Instructions to follow »
The output should be every line below that includes the word "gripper".

══════════════════════════════

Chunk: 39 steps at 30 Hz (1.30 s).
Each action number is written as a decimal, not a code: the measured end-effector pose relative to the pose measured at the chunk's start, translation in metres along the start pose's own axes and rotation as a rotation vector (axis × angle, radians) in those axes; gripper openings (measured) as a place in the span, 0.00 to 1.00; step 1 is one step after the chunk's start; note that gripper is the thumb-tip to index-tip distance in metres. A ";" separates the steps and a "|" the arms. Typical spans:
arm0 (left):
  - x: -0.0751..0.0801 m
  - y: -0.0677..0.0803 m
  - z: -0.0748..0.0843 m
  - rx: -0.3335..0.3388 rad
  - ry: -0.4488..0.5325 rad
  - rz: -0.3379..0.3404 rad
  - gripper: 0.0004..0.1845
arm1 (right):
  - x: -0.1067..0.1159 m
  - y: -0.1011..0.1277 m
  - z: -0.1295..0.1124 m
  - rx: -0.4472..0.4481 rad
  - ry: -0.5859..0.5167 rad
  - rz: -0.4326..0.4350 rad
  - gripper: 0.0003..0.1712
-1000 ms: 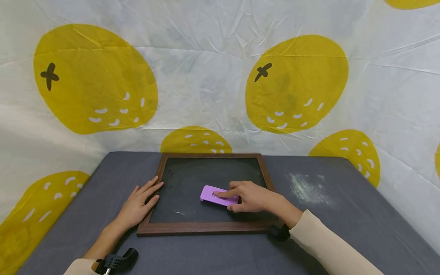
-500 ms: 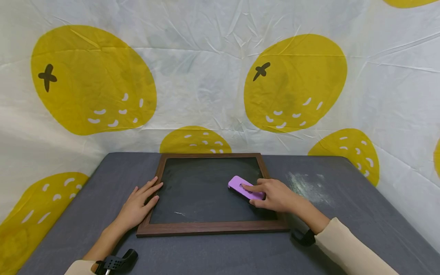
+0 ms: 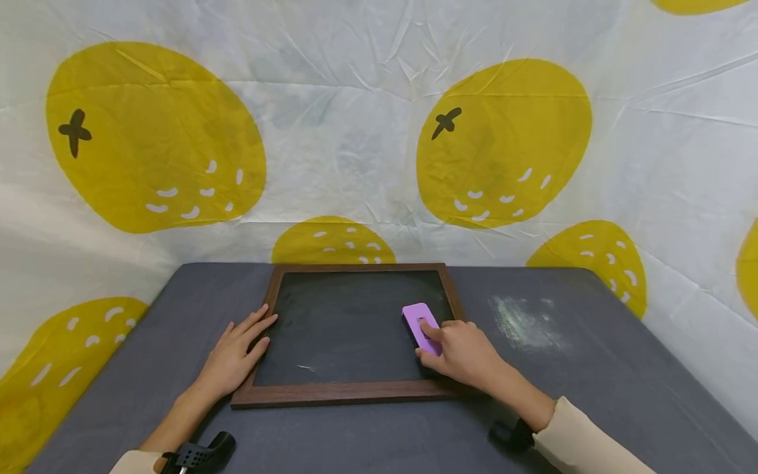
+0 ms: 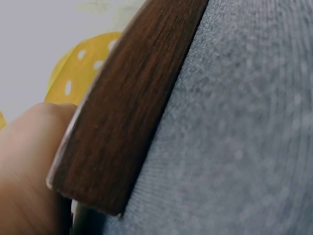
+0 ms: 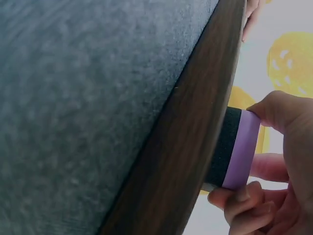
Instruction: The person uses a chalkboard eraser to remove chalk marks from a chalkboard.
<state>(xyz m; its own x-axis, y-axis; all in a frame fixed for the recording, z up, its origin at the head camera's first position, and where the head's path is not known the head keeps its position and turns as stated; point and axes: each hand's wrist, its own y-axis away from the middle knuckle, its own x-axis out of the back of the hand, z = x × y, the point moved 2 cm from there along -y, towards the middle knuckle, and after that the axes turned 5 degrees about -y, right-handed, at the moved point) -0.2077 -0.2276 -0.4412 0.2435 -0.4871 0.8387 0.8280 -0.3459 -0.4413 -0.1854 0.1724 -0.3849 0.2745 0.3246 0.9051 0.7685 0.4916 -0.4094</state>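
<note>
A wood-framed chalkboard (image 3: 349, 322) lies on the dark table, with a short white chalk mark near its front left. On the board's right side my right hand (image 3: 464, 349) grips a purple chalkboard eraser (image 3: 422, 322), one finger on its top. In the right wrist view the eraser (image 5: 243, 149) shows a dark felt layer under its purple back, with thumb and fingers at opposite sides. My left hand (image 3: 233, 359) rests with straight fingers on the board's left frame edge. The left wrist view has the brown frame (image 4: 117, 112) close up, part of the left hand (image 4: 29, 166) beside it.
Pale chalk dust (image 3: 527, 322) is smeared on the grey-covered table (image 3: 355, 441) right of the board. A white curtain (image 3: 343, 145) with yellow fruit shapes hangs right behind the table's far edge. Black straps with camera mounts (image 3: 198, 454) sit at the wrists.
My right hand has slid the eraser from the board's middle to its right side and turned it more lengthwise. The left hand stays at the left frame.
</note>
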 end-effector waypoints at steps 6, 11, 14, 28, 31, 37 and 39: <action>0.001 -0.002 -0.002 0.012 0.001 -0.002 0.23 | -0.003 -0.005 -0.011 0.018 -0.003 0.020 0.25; 0.001 0.000 -0.001 0.014 0.003 -0.001 0.23 | -0.007 -0.009 -0.022 0.057 -0.014 0.033 0.24; 0.002 0.000 -0.001 0.012 0.003 0.007 0.23 | -0.009 -0.013 -0.028 0.085 -0.026 0.048 0.24; 0.004 0.001 -0.002 0.011 0.001 -0.008 0.23 | -0.029 -0.038 -0.061 0.133 -0.094 0.029 0.25; 0.002 0.000 -0.002 0.010 0.002 -0.012 0.23 | -0.034 -0.043 -0.067 0.128 -0.121 0.006 0.26; -0.001 -0.001 -0.002 -0.002 0.015 0.004 0.21 | -0.039 -0.052 -0.081 0.134 -0.132 -0.038 0.27; -0.001 -0.001 -0.001 -0.006 0.022 0.007 0.21 | -0.039 -0.055 -0.085 0.133 -0.136 -0.056 0.27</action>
<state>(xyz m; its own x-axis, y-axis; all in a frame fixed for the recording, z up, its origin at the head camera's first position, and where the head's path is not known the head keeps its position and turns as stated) -0.2093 -0.2271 -0.4422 0.2381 -0.5073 0.8282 0.8234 -0.3468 -0.4492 -0.1890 0.0641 -0.3883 0.1456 0.3955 0.9069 0.6947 0.6118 -0.3783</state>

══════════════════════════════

Exercise answer »
Each action number is written as a decimal, not a code: the measured end-effector pose relative to the pose measured at the chunk's start, translation in metres along the start pose's own axes and rotation as a rotation vector (axis × angle, radians) in those axes; gripper openings (measured) as a place in the span, 0.00 to 1.00; step 1 is one step after the chunk's start; note that gripper is the thumb-tip to index-tip distance in metres. A ";" separates the steps and a "|" the arms. Typical spans:
  - gripper: 0.0004..0.1845
  - gripper: 0.0003..0.1712

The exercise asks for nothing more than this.